Try it: Quote word for word the lines below, beginning with the first and ending with the one that has "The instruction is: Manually". Drop the pictures.

Extracted records:
....................
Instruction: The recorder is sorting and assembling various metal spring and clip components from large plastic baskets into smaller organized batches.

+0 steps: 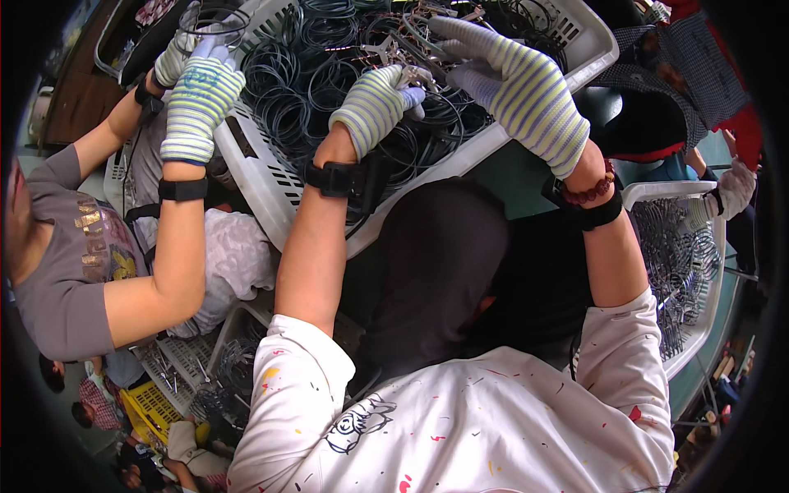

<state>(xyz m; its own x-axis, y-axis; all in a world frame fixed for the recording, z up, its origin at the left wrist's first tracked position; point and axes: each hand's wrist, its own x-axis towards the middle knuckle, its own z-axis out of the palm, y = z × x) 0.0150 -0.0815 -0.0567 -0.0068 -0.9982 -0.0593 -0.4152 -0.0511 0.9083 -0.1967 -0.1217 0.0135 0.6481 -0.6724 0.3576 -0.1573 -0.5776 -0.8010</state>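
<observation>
A white slotted plastic basket (271,193) is heaped with thin black rings (316,82) and some small metal pieces. My left hand (376,105), in a striped knit glove, is curled into a fist over the heap and grips a black ring with a metal piece at its fingertips. My right hand (519,92), gloved the same way, lies over the rings just to the right with its fingers stretched toward the far side. Its thumb is close to my left fingertips, and what is under its palm is hidden.
A co-worker on the left reaches into the same basket with two gloved hands (200,99). A second white basket (713,246) of dark wire parts stands at the right, with another person's gloved hand (734,187) at it. More crates (177,361) sit low at the left.
</observation>
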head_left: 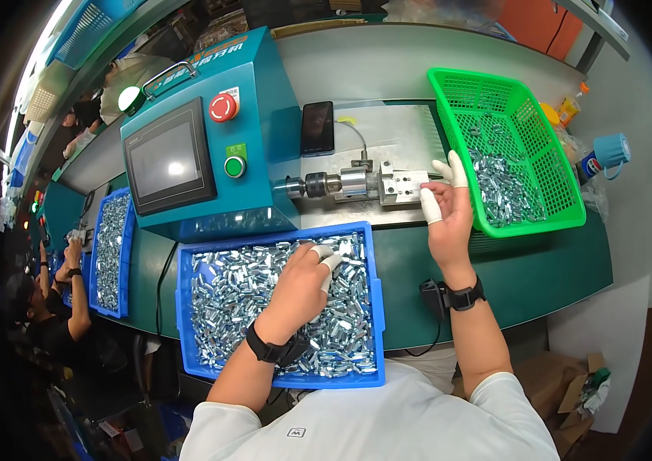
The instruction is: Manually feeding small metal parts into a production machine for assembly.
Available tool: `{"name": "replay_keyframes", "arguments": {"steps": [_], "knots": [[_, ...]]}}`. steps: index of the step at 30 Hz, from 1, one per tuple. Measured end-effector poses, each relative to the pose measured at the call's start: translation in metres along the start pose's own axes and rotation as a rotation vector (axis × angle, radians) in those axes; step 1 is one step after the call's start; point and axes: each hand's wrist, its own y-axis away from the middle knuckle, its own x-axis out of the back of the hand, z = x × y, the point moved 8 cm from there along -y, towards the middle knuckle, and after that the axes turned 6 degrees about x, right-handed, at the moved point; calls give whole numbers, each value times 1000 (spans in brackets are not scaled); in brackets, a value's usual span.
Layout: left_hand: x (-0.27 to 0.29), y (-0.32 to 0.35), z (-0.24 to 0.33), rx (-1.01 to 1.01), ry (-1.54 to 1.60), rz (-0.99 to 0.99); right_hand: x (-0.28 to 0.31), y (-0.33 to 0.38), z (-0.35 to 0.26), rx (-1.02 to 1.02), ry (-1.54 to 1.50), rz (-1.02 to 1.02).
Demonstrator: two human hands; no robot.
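My left hand [303, 286] reaches into a blue tray [280, 382] filled with small shiny metal parts [226, 296]. Its fingers, some in white finger cots, are curled together among the parts; whatever they pinch is hidden. My right hand [451, 219] is beside a pale metal clamping block [404, 187], close to its right end, with thumb and fingers apart and nothing seen between them. White cots cover several of its fingertips. Left of the block, a chuck [316, 184] on a teal machine [264, 100] lines up with a metal cylinder [354, 183].
A green basket [572, 219] with similar metal parts stands to the right. The machine carries a screen [170, 157], a red stop button [223, 107] and a green button [234, 166]. A phone [317, 129] lies behind the chuck. Another person [72, 307] works at far left beside another blue tray [94, 288].
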Motion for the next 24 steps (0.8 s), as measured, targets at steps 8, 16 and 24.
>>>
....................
Output for this task:
Instruction: The recorder is sorting and assembling various metal spring and clip components from large plastic baskets into smaller organized batches.

+0 steps: 

<state>(xyz m; its own x-axis, y-axis; all in a world frame fixed for the recording, z up, its origin at the left wrist's first tracked position; point and axes: each hand's wrist, its own x-axis towards the middle knuckle, its own z-axis out of the palm, y = z × x) 0.0150 -0.0815 -0.0567 -0.0068 -0.9982 -0.0593 -0.4152 -0.0511 0.9083 -0.1967 -0.1217 0.0135 0.6481 -0.6724 0.3576 -0.1573 -0.5776 -0.8010</state>
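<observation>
A white slotted plastic basket (271,193) is heaped with thin black rings (316,82) and some small metal pieces. My left hand (376,105), in a striped knit glove, is curled into a fist over the heap and grips a black ring with a metal piece at its fingertips. My right hand (519,92), gloved the same way, lies over the rings just to the right with its fingers stretched toward the far side. Its thumb is close to my left fingertips, and what is under its palm is hidden.
A co-worker on the left reaches into the same basket with two gloved hands (200,99). A second white basket (713,246) of dark wire parts stands at the right, with another person's gloved hand (734,187) at it. More crates (177,361) sit low at the left.
</observation>
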head_left: 
The instruction is: Manually feeding small metal parts into a production machine for assembly.

Work on this exercise is complete.